Matchboxes with arrangements where positions on the grid are already taken don’t contain beads for those occupied positions. Bead colors that represent duplicate moves, resulting from rotating or mirroring the configuration, are also left out.

A matchbox can contain multiple beads of the same color. Initially, the matchbox representing the first move, which corresponds to the empty grid, contains four beads for each color representing a possible move. In this initial move, MENACE has three options: moving in the center, a corner, or a side, resulting in a total of 12 beads. As for its second move, there are at most seven possibilities, and each vacant square has three of the same colored beads associated with it. In the case of MENACE’s third move, there are two beads for each of the at most five possibilities. Similarly, for its fourth move, there is one bead for each of the at most three possibilities.

How it plays

When it’s MENACE’s turn to make a move, one must locate the matchbox that corresponds to the current grid configuration and randomly select a bead from within that matchbox. The chosen bead’s color indicates the square where MENACE makes its move. After each move, the selected matchbox and bead are put aside for later processing. This procedure is repeated for each of MENACE’s turns until a victor emerges or the game ends in a draw.

How it learns

Upon completing a game, MENACE will need to be either ‘punished’ or ‘rewarded’ for its choices based on the outcome. When MENACE loses, the beads representing its moves are simply removed. In the case of a draw, an additional bead of the corresponding color is added to each relevant matchbox. Conversely, if MENACE wins, three extra beads are added for each move it played.

These adjustments in bead quantities directly influence MENACE’s future gameplay. Poor performance reduces the likelihood of MENACE repeating the same gameplay, as the corresponding beads are removed. On the other hand, successful gameplay increases the probability of MENACE following a similar strategy in subsequent games due to the presence of additional beads.

Through this reward-based system, MENACE progressively refines its gameplay strategy. By reinforcing successful moves and discouraging less effective ones, MENACE becomes more adept at the game, increasing its chances of achieving victory or at least tie in future rounds.

Using modern-day reinforcement learning lingo, we would say that MENACE learns a policy. A policy refers to a mapping from the current environment observation to a probability distribution of the actions to be taken. In case of MENACE, the policy is determined by the number of beads of each color in a matchbox. We would calculate the probability of each action (each move) by taking the fraction of beads of a specific color in a matchbox over the total count of beads in that matchbox.

A Python implementation

In the remainder of this post, I’ll go over how I coded my own version of MENACE in Python. My implementation stays as close as possible to the original version as described by Donald Michie[1] but has the following additional features:

My implementation doesn’t just model the game grids of the first player, but of the second player as well. This allows MENACE to play against itself.
The number of beads to start out with in each turn is configurable.
The number of beads that are used to punish and reward are configurable as well.
You can visualize the state of all matchboxes before and after training.
Some matchboxes may end up with 0 beads. In that case a random move is selected.

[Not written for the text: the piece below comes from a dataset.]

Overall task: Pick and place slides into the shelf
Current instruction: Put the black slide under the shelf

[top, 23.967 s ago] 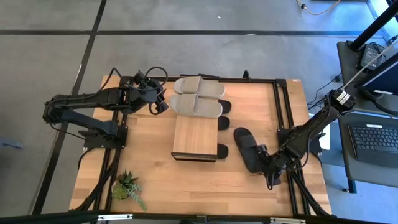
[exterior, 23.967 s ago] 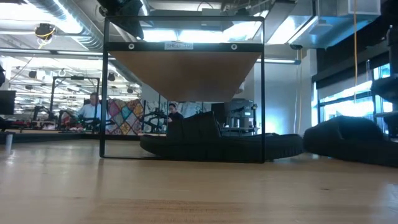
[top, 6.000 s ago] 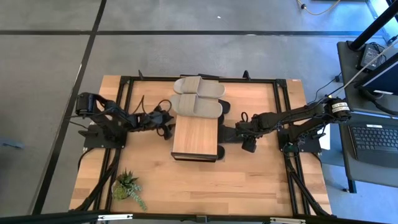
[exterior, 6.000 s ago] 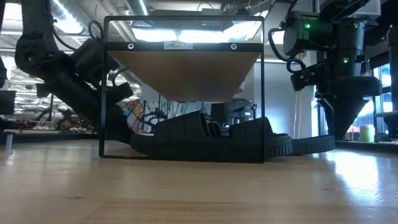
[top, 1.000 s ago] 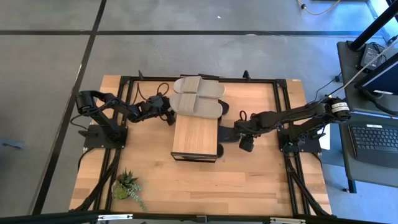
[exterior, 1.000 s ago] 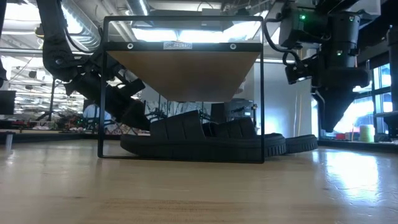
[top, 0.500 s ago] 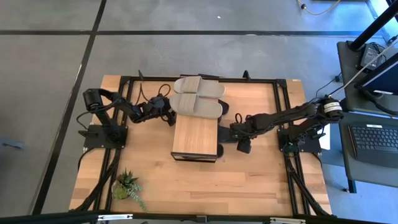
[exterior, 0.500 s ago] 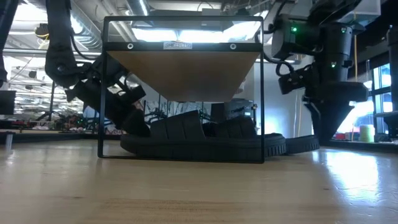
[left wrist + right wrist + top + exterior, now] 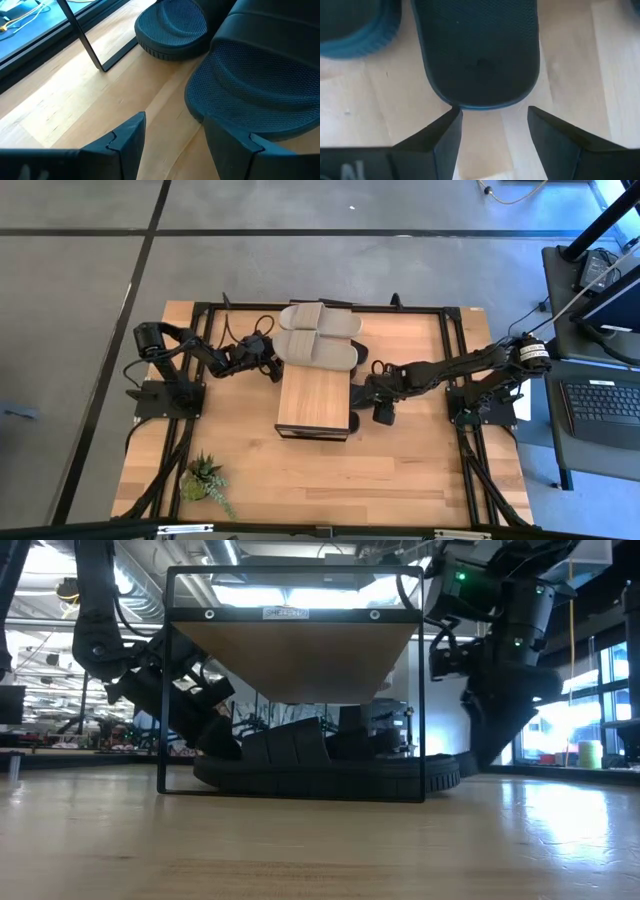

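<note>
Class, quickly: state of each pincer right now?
Left pincer: open, holding nothing, by a black slide.
Right pincer: open, holding nothing, at another black slide's end.

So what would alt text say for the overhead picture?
Two dark robot arms reach toward a low wood-topped shelf mid-table: left gripper and right gripper, both open, at its sides. Two beige-grey slide sandals lie on its far end.

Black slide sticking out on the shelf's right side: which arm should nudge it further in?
Right. The right gripper stands open right at the black slide heel; the left gripper is across the shelf.
</note>
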Available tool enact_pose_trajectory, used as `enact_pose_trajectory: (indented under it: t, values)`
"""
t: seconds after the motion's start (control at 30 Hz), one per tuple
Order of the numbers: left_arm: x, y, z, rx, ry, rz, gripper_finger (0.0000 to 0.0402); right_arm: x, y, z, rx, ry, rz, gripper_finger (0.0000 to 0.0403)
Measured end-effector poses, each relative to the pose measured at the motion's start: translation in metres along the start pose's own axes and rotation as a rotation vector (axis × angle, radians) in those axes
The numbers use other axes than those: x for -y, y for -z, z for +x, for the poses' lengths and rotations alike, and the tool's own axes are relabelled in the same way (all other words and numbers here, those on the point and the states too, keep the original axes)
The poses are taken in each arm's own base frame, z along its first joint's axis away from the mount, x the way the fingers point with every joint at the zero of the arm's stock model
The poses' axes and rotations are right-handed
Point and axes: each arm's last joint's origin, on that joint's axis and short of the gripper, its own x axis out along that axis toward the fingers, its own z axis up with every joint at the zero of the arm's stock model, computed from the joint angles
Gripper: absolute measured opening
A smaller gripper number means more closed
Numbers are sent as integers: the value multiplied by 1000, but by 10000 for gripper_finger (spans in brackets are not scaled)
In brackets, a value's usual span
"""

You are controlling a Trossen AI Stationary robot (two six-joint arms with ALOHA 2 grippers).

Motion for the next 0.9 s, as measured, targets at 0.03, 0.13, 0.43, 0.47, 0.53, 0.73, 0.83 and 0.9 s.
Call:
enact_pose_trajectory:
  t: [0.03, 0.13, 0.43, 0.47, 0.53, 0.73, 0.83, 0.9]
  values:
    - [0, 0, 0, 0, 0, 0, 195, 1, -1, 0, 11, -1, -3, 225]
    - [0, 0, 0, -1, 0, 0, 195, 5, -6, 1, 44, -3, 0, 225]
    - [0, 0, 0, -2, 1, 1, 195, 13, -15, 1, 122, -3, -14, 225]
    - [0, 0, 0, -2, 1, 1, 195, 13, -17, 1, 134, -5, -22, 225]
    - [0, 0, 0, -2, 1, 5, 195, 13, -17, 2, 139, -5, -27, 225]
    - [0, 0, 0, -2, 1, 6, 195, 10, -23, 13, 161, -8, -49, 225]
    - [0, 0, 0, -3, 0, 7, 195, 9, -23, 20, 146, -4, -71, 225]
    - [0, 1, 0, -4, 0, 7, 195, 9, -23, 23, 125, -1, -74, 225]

I’ll also show how to use my implementation for your own experiments.

Importing modules

Let’s start by importing the necessary modules.

from kaggle_environments import make, evaluate
from math import ceil
from IPython.display import HTML

import matplotlib.pyplot as plt
import matplotlib.animation as animation
import numpy as np
import random
import matplotlib
matplotlib.rcParams['animation.embed_limit'] = 2**128

Loading environment lux_ai_s2 failed: No module named 'vec_noise'

The matplotlib library is used to display the state of each matchbox. I import kaggle_environments so we can animate matches. Importing this last module outputs a warning but this can safely be ignored.

Helper functions

Game grids are represented using a simple string. Each string is 9 characters long and contains only X’s, O’s and .’s for empty squares. Donald Michie used O for the first player. I think most people start with X as does the kaggle_environment I imported. Maybe it’s a British thing as they call it noughts and crosses. It doesn’t matter much. I just decided to use X for the first player. I went with strings because this would allow me to use them as keys in a Python dictionary to look up the state of it’s corresponding matchbox.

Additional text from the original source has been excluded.